Records from a data source
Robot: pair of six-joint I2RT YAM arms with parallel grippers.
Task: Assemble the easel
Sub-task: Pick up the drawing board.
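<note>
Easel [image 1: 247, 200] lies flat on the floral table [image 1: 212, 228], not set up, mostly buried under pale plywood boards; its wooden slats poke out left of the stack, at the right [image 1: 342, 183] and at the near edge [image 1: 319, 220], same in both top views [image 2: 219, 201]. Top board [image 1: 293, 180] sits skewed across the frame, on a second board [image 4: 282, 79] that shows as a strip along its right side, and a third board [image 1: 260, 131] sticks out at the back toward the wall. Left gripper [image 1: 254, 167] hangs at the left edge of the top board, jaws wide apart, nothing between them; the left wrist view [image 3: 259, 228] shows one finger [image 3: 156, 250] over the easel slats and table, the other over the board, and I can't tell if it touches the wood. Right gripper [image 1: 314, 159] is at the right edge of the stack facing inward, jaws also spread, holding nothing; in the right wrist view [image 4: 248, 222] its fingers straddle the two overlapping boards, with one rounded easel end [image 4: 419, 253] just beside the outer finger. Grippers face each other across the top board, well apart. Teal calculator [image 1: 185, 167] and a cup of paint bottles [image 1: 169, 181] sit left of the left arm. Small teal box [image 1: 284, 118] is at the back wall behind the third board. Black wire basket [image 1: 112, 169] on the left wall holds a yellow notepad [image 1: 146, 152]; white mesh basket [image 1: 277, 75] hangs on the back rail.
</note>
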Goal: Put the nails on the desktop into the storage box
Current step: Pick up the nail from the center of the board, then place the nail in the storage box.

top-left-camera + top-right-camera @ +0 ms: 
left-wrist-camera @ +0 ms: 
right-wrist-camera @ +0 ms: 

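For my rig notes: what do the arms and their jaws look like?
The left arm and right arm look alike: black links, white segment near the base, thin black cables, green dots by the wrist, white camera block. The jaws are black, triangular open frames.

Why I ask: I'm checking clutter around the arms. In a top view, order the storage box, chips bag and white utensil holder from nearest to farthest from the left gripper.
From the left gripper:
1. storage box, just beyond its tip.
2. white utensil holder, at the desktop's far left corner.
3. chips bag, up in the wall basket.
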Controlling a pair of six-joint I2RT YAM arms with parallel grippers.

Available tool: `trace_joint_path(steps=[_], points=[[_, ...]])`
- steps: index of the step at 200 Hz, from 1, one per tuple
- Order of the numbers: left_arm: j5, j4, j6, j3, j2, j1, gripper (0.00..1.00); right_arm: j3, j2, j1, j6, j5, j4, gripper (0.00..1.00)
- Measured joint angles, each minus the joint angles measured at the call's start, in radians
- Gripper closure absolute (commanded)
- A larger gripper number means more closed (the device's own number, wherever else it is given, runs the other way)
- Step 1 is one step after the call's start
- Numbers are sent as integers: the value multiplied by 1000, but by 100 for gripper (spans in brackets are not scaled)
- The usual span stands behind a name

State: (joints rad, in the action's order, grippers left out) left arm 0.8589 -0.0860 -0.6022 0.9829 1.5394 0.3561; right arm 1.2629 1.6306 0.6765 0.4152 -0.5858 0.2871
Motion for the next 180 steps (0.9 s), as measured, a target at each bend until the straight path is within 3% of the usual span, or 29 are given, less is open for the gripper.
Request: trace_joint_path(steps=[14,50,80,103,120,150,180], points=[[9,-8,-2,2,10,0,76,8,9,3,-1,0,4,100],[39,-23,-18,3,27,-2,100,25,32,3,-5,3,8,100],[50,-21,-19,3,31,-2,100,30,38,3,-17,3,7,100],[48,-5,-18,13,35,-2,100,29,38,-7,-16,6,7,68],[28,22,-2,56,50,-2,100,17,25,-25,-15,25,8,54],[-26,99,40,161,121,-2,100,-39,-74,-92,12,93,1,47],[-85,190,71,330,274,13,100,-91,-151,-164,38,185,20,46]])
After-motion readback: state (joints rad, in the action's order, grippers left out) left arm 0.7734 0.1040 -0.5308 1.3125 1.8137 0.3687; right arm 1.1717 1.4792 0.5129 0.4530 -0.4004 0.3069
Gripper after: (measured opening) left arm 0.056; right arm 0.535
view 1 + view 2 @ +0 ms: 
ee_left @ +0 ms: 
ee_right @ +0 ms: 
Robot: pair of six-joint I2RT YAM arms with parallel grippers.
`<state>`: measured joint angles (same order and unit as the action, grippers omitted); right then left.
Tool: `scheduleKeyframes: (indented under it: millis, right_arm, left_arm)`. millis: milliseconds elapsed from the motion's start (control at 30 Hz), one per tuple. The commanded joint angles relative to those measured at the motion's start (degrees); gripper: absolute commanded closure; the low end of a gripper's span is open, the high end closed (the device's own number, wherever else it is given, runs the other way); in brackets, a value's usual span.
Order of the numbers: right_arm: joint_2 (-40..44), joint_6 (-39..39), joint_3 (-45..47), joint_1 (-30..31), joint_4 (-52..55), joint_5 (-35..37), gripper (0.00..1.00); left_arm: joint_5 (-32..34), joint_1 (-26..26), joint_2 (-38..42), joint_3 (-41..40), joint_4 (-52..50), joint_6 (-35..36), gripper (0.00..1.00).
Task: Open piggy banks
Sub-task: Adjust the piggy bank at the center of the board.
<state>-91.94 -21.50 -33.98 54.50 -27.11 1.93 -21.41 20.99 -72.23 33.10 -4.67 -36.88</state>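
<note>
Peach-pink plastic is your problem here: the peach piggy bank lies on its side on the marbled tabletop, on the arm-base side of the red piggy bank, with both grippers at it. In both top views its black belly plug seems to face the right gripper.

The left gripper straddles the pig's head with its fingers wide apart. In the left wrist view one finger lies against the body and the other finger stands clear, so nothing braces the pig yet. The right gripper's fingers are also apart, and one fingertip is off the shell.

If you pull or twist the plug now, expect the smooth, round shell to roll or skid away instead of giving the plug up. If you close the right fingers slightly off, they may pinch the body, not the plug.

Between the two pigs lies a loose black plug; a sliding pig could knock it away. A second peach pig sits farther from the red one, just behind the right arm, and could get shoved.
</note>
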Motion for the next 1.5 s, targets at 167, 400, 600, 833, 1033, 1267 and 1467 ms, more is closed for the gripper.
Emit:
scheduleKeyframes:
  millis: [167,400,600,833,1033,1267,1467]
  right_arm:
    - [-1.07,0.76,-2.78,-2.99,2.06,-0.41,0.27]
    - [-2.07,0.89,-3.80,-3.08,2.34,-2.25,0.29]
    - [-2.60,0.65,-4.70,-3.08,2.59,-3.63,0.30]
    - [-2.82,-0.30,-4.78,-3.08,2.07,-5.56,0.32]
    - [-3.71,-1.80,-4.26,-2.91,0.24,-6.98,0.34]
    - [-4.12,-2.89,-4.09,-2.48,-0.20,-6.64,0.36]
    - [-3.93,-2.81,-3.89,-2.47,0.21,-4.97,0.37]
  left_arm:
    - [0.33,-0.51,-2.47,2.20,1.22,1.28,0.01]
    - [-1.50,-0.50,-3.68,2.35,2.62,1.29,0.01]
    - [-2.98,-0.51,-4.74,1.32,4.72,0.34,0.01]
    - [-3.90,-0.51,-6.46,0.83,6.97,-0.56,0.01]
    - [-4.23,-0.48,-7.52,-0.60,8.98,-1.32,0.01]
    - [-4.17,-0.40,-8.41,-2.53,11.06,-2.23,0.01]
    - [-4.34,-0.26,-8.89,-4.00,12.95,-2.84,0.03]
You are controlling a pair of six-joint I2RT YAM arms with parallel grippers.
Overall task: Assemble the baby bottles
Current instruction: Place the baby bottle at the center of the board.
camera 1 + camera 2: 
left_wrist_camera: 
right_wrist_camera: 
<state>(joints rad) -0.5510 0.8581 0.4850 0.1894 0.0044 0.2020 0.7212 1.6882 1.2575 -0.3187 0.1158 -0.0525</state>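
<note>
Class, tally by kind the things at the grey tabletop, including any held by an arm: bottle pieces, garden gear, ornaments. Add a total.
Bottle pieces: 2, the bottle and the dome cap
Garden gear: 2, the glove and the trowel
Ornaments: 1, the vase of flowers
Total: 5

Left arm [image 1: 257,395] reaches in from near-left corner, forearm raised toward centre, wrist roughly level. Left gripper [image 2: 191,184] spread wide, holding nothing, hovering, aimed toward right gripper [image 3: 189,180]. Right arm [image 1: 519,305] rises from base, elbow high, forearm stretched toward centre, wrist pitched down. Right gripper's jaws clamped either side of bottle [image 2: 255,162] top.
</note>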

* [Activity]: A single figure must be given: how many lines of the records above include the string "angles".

* [Reply]: 3